-- SUPPLIED MATERIAL follows --

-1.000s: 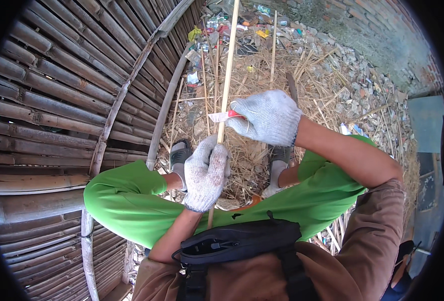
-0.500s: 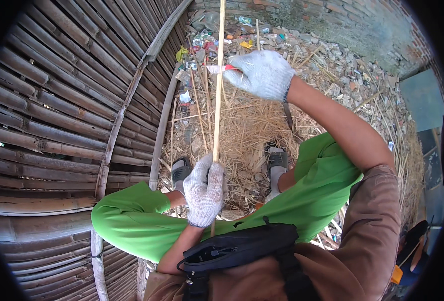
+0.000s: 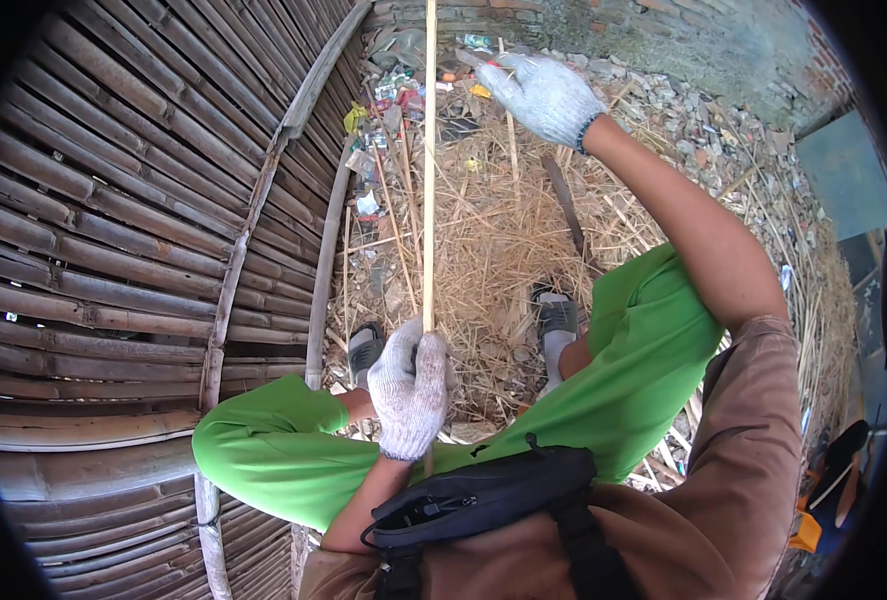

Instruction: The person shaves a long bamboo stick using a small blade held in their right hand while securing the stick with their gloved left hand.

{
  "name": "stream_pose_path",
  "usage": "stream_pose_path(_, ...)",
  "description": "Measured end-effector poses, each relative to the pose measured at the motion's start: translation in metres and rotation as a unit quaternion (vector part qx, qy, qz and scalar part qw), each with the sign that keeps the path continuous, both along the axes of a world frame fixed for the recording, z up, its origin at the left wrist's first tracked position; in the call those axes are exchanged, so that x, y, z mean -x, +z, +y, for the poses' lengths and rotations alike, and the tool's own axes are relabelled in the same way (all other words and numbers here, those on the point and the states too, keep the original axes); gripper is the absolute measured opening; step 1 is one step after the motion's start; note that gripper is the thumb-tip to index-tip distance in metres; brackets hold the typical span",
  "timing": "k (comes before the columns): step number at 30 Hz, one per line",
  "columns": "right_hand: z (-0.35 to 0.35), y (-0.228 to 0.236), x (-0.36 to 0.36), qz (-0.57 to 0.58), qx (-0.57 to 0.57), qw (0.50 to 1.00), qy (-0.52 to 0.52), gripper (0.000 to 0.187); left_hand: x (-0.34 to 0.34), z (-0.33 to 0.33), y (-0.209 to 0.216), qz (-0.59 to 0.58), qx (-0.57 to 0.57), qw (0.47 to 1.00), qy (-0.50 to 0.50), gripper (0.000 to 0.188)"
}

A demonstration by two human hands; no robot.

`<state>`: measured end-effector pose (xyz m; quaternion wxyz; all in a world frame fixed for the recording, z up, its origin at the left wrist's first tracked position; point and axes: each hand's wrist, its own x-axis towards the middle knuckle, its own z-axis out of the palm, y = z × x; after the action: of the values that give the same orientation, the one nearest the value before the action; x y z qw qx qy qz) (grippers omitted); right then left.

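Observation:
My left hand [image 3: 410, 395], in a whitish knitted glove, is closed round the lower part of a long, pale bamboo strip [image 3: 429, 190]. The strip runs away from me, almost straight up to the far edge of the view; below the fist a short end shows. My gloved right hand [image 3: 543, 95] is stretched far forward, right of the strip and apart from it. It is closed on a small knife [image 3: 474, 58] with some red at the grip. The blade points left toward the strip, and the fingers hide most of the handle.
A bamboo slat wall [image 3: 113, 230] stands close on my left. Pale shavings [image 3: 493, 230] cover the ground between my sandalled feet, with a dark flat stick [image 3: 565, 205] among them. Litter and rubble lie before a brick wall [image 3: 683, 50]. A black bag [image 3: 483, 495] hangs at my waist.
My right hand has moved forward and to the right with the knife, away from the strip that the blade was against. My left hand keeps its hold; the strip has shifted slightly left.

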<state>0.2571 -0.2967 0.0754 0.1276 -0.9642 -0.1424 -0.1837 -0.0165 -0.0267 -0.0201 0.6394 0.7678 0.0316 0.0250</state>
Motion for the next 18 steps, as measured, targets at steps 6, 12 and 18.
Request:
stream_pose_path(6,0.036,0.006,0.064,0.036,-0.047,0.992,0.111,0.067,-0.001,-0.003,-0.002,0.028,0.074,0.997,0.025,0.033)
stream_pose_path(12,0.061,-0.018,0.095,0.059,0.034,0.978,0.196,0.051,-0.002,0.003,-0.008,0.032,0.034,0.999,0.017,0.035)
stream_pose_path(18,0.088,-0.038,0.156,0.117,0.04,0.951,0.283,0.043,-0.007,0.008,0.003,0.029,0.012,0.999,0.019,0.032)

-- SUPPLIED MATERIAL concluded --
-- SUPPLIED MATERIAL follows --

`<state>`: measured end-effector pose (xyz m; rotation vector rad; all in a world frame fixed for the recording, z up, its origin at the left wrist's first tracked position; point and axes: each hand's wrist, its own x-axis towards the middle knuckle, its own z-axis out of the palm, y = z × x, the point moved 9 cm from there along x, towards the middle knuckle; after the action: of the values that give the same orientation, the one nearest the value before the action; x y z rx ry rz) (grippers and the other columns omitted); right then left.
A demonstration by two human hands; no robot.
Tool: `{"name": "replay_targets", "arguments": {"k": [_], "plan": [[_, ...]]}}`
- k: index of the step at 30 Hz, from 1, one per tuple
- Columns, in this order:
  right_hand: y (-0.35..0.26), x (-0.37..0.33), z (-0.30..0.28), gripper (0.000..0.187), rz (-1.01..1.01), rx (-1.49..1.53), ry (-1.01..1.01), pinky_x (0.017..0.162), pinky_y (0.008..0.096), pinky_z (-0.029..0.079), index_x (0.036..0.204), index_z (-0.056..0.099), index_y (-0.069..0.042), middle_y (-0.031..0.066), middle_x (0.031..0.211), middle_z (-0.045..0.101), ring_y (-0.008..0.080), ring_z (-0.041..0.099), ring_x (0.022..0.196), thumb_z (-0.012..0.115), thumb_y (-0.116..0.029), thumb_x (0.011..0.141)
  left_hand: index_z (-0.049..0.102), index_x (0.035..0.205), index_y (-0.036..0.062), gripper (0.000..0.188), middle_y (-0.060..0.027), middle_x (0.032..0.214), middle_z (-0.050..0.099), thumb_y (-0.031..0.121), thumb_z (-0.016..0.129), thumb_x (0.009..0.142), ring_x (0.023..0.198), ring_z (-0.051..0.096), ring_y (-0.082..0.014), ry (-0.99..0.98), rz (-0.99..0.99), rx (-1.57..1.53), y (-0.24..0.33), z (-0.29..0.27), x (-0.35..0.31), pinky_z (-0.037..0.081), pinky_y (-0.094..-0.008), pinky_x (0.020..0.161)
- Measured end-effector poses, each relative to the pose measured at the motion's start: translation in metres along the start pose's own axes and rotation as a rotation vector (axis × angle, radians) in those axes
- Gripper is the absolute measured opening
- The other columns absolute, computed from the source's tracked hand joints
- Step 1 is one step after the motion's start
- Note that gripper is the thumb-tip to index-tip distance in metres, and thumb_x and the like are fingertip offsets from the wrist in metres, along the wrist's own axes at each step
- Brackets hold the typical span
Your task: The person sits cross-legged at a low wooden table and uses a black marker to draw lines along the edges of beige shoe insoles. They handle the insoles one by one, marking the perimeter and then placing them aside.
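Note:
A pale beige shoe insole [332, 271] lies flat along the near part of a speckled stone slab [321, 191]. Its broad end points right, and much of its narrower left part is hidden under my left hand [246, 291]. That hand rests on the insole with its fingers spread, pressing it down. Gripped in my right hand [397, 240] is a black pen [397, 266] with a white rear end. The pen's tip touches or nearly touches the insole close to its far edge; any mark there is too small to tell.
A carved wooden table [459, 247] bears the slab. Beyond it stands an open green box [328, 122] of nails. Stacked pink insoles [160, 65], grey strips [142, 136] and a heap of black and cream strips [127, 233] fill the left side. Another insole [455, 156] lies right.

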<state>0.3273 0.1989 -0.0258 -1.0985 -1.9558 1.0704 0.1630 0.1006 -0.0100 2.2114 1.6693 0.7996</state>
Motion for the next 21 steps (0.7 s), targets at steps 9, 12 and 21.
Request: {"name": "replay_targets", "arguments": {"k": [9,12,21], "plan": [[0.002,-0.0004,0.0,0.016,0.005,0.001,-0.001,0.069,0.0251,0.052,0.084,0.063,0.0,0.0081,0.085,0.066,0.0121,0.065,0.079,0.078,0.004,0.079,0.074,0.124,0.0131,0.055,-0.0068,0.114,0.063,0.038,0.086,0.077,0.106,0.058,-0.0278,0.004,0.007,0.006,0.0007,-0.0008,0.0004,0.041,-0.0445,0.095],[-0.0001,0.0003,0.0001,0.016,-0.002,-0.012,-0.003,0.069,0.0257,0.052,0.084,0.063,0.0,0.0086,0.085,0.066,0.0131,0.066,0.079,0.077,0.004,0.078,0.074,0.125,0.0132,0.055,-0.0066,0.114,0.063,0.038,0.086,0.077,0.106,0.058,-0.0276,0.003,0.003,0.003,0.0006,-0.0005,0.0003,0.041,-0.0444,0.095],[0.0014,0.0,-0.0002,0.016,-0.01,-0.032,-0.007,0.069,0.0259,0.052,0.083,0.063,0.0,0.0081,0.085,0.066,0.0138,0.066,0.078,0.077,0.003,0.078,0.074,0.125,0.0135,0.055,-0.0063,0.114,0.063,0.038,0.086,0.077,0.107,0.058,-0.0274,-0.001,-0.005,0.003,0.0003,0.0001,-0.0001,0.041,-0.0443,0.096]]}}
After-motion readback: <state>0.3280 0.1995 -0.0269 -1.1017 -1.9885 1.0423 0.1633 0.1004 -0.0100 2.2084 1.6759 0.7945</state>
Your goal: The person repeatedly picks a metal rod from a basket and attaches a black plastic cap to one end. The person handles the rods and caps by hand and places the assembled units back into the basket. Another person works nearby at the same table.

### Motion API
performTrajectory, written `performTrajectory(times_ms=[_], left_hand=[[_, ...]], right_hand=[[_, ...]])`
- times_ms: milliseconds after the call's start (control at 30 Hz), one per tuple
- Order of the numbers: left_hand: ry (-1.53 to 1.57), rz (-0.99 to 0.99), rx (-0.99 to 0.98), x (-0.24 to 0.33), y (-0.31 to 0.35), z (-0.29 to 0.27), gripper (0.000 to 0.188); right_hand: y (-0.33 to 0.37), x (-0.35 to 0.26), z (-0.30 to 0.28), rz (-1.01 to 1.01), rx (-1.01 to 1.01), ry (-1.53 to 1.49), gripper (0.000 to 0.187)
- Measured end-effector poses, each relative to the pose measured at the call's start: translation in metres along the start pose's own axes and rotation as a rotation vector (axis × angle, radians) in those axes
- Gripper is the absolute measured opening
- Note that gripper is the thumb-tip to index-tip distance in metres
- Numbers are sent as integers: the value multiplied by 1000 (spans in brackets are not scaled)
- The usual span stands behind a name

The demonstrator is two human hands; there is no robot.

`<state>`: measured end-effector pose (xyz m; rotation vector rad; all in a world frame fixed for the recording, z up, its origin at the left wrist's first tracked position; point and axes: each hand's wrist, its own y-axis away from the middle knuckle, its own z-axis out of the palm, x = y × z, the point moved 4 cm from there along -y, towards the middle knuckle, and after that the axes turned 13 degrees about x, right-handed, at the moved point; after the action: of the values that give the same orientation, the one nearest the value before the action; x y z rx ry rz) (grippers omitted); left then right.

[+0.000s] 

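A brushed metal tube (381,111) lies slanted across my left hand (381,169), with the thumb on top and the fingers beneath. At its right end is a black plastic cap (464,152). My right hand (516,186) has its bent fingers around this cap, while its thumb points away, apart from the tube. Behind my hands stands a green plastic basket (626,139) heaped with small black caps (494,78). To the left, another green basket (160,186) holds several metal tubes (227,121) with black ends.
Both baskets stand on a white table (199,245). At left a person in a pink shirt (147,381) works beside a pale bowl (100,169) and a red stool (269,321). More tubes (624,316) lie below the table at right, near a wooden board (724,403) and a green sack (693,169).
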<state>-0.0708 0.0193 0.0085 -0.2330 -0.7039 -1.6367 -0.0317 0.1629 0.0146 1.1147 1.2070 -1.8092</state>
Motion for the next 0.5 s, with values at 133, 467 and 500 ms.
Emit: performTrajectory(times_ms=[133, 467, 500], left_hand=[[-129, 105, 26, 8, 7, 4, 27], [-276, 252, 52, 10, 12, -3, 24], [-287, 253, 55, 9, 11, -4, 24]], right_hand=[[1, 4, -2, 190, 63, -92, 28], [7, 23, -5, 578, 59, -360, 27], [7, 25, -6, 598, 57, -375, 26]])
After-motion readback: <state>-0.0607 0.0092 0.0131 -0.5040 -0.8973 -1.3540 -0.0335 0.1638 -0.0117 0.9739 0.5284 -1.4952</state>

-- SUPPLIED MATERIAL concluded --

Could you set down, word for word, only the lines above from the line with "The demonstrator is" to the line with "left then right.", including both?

The demonstrator is two human hands; there is no robot.

`<state>`: measured end-effector pose (xyz m; rotation vector rad; all in a world frame fixed for the recording, z up, its origin at the left wrist's first tracked position; point and axes: each hand's wrist, its own y-axis away from the middle knuckle, its own z-axis out of the palm, x = y × z, the point moved 4 cm from there along -y, towards the middle knuckle, and after that the axes turned 13 degrees about x, right-handed, at the moved point; after the action: of the values that give the same orientation, the one nearest the value before the action; x y z rx ry rz) (grippers omitted); left then right.

No part of the exercise remains unanswered.